SUPPLIED INFORMATION:
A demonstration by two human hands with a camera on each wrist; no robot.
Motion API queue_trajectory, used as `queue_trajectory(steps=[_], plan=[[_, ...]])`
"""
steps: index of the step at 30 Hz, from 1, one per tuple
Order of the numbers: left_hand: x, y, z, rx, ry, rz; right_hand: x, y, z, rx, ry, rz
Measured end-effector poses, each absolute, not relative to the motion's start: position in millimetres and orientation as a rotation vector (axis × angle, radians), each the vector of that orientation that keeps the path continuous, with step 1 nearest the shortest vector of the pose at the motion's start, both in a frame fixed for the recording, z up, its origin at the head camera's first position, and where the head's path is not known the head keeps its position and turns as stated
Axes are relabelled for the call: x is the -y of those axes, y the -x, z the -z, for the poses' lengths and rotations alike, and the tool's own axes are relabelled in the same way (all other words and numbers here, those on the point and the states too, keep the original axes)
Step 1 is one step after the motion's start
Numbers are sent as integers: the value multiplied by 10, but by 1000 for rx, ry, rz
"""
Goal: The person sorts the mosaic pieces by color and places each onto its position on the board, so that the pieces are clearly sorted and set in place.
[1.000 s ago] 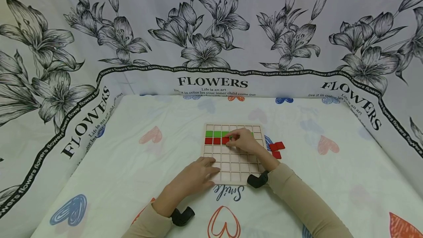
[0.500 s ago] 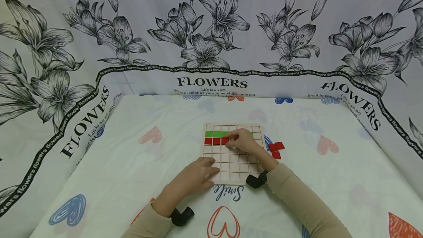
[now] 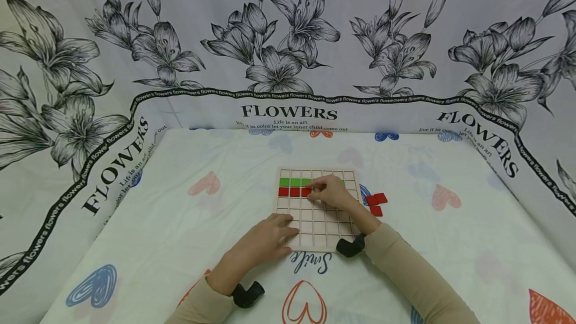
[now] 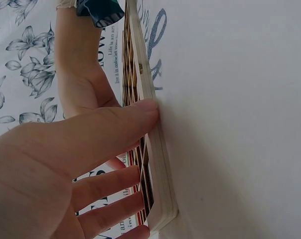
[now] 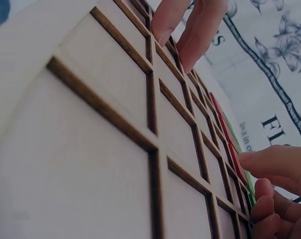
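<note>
A square wooden grid board [image 3: 317, 226] lies on the cloth. Green square tiles [image 3: 295, 182] fill part of its second row from the far side. Below them red square tiles [image 3: 290, 192] begin a row at the left. My right hand [image 3: 332, 191] is over these rows, thumb and forefinger pinching the third red tile [image 3: 306, 192], and it hides the cells to the right. My left hand [image 3: 265, 236] rests at the board's near left corner with loosely straight fingers. In the left wrist view its thumb [image 4: 135, 114] lies against the board's thick edge.
Several loose red tiles [image 3: 375, 198] lie on the cloth just right of the board. The heart-print cloth [image 3: 180, 244] covers the table, and a flower-print curtain [image 3: 288, 39] stands behind it. Black bands with camera mounts [image 3: 248, 295] sit at both wrists.
</note>
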State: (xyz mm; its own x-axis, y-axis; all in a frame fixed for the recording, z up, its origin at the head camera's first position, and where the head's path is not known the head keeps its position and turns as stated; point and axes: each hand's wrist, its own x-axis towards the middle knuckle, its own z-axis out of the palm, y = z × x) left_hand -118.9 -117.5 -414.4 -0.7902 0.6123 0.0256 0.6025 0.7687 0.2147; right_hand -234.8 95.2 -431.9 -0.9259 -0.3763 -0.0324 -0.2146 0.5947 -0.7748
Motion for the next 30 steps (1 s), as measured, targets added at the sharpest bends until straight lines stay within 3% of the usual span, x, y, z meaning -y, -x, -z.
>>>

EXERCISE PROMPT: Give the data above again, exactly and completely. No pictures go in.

TASK OUTPUT:
A demonstration by two human hands with a camera on each wrist; no robot.
Motion API queue_trajectory, used as `queue_trajectory(steps=[_], plan=[[_, ...]])`
"""
steps: index of the step at 30 Hz, from 1, one per tuple
Order of the numbers: left_hand: x, y, z, rx, ry, rz; right_hand: x, y, z, rx, ry, rz
Measured end-effector poses, each absolute, not relative to the motion's start: position in millimetres and orientation as a rotation vector (axis × angle, radians), each the vector of that orientation that keeps the path continuous, with step 1 nearest the shortest vector of the pose at the motion's start, both in a frame fixed for the recording, z up, its origin at the head camera's first position, and where the head's path is not known the head keeps its position and turns as stated
Axes are relabelled for the call: x is the -y of those axes, y the -x, z the -z, for the poses' lengths and rotations alike, and the tool's own axes are relabelled in the same way (all other words and numbers here, those on the point and the states too, keep the original axes)
Step 1 is one step after the motion's start
Numbers are sent as integers: the value multiplied by 10, but by 1000 for rx, ry, rz
"""
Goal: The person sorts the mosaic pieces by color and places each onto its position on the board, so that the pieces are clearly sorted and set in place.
[1.000 s ago] 
[0.500 s ago] 
[now] 
[now] 
[now] 
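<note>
A square wooden grid board [image 3: 317, 226] lies on the cloth. Green square tiles [image 3: 295, 182] fill part of its second row from the far side. Below them red square tiles [image 3: 290, 192] begin a row at the left. My right hand [image 3: 332, 191] is over these rows, thumb and forefinger pinching the third red tile [image 3: 306, 192], and it hides the cells to the right. My left hand [image 3: 265, 236] rests at the board's near left corner with loosely straight fingers. In the left wrist view its thumb [image 4: 135, 114] lies against the board's thick edge.
Several loose red tiles [image 3: 375, 198] lie on the cloth just right of the board. The heart-print cloth [image 3: 180, 244] covers the table, and a flower-print curtain [image 3: 288, 39] stands behind it. Black bands with camera mounts [image 3: 248, 295] sit at both wrists.
</note>
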State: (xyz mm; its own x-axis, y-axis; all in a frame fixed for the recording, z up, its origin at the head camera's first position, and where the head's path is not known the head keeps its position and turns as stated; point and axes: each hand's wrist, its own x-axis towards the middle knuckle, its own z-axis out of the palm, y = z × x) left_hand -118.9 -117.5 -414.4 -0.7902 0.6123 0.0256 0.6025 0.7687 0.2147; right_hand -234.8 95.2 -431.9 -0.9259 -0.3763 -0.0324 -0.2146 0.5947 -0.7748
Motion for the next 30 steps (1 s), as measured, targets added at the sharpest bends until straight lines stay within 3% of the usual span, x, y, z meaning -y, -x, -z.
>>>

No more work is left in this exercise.